• _Assignment_
Reproduce each line of the material exactly, minus any picture.

• _Recorded information_
────────────────────────────────────────

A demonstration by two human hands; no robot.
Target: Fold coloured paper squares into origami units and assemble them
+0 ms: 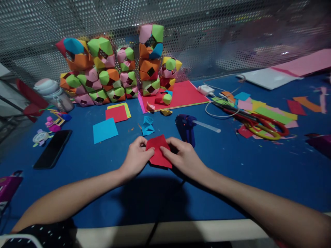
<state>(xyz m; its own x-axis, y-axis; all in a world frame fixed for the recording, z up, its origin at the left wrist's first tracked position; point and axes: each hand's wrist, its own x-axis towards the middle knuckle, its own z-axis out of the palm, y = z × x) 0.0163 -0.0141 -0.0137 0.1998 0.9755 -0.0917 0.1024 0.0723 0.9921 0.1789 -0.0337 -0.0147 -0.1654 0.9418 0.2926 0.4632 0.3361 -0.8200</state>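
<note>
A small red sheet of paper (pixel 159 156) is held between both hands, tilted just above the blue table. My left hand (pixel 137 155) pinches its left edge, thumb on top and fingers behind. At the opposite edge, my right hand (pixel 182 155) grips the paper the same way. Beyond the paper lies a folded blue paper piece (pixel 148 126). A dark blue glue gun (pixel 186 125) with a clear glue stick rests behind my right hand. Flat blue (pixel 105 130) and red (pixel 116 114) paper squares lie ahead of my left hand.
Stacked multicoloured paper balls (pixel 108 79) stand along the perforated metal screen. Right of them are a charger with cable (pixel 206 90), scissors (pixel 269 127) and paper scraps (pixel 274 115). A phone (pixel 53 149), small figures and a bottle (pixel 53 93) are at left. Red sheets (pixel 183 96) lie behind.
</note>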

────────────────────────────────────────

• _Exercise answer_
A demonstration by two human hands; no robot.
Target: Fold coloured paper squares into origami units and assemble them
+0 ms: 
<state>(xyz m; its own x-axis, y-axis; all in a world frame fixed for the recording, z up, its origin at the left wrist's first tracked position; point and axes: each hand's wrist, its own x-axis towards the middle knuckle, its own z-axis out of the palm, y = z × x) 0.0163 -0.0141 -0.0137 0.1998 0.9755 -0.0917 0.1024 0.0723 0.9921 0.1789 -0.0337 -0.0147 -0.1654 0.9418 0.2926 0.4632 0.3361 -0.8200</state>
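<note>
A small red sheet of paper (pixel 159 156) is held between both hands, tilted just above the blue table. My left hand (pixel 137 155) pinches its left edge, thumb on top and fingers behind. At the opposite edge, my right hand (pixel 182 155) grips the paper the same way. Beyond the paper lies a folded blue paper piece (pixel 148 126). A dark blue glue gun (pixel 186 125) with a clear glue stick rests behind my right hand. Flat blue (pixel 105 130) and red (pixel 116 114) paper squares lie ahead of my left hand.
Stacked multicoloured paper balls (pixel 108 79) stand along the perforated metal screen. Right of them are a charger with cable (pixel 206 90), scissors (pixel 269 127) and paper scraps (pixel 274 115). A phone (pixel 53 149), small figures and a bottle (pixel 53 93) are at left. Red sheets (pixel 183 96) lie behind.
</note>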

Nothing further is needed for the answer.